▶ _Aim of the task_
The required output is every line from the one with "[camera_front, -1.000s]" through the final line of the data below, unchanged.

──────

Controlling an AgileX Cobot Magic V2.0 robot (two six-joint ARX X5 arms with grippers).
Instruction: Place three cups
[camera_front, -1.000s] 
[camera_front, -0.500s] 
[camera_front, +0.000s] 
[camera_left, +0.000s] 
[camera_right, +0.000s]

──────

▶ _Response area_
[camera_front, -1.000s] 
[camera_front, -0.500s] 
[camera_front, +0.000s] 
[camera_left, +0.000s] 
[camera_right, +0.000s]

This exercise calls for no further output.